— WHAT YOU SHOULD DO —
Pull every line from the records that has the word "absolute" in it.

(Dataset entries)

---+---

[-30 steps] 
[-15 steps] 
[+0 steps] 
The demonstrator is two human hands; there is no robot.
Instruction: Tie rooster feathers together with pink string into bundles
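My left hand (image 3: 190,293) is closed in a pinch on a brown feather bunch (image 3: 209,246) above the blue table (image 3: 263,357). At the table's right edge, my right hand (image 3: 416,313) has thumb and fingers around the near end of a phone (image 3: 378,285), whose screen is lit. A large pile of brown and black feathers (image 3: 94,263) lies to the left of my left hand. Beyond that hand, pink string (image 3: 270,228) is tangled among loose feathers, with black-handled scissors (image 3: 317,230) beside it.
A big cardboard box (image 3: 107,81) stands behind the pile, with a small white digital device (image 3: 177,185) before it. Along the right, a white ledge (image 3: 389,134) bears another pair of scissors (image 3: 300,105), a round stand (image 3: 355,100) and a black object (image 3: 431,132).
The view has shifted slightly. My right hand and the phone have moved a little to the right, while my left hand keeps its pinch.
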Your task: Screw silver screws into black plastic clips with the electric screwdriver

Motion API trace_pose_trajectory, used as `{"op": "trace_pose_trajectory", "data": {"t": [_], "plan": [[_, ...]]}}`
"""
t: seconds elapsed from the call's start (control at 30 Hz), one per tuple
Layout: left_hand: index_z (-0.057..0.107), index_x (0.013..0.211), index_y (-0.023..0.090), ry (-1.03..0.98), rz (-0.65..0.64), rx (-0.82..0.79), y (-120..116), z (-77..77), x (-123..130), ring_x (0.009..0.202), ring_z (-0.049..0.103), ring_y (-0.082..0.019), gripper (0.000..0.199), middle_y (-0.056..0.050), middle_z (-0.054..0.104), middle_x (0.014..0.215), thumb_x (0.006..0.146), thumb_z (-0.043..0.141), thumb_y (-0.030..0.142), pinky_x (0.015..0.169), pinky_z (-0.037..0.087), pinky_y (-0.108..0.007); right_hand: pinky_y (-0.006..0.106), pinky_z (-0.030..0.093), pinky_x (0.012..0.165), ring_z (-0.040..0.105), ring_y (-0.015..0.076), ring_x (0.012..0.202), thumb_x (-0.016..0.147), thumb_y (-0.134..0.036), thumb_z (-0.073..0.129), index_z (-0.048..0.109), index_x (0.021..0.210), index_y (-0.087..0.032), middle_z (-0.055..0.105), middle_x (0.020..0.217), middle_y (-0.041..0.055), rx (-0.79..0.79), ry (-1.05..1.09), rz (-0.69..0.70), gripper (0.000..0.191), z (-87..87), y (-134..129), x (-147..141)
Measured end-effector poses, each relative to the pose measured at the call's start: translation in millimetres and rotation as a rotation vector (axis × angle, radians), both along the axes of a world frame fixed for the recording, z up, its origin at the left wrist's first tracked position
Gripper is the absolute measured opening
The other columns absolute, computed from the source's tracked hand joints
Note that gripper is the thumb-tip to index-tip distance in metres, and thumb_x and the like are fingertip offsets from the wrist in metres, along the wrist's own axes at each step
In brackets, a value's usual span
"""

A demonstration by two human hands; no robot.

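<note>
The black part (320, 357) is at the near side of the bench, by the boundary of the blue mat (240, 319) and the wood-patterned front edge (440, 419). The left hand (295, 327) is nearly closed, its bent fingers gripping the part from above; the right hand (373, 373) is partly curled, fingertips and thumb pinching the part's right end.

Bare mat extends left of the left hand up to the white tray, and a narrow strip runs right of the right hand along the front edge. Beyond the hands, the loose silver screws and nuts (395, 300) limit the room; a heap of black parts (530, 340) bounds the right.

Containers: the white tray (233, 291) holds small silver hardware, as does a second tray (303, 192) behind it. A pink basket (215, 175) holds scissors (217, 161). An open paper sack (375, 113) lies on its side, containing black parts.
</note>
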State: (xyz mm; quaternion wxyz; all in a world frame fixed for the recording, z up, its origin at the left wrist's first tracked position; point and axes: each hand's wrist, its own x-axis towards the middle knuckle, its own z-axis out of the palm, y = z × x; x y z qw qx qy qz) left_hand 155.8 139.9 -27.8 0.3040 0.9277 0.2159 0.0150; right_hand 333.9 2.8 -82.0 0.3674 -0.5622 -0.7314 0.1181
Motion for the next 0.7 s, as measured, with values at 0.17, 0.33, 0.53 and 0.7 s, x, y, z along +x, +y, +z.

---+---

— TASK ANSWER —
Gripper is the absolute measured opening
The other columns absolute, computed from the source's tracked hand joints

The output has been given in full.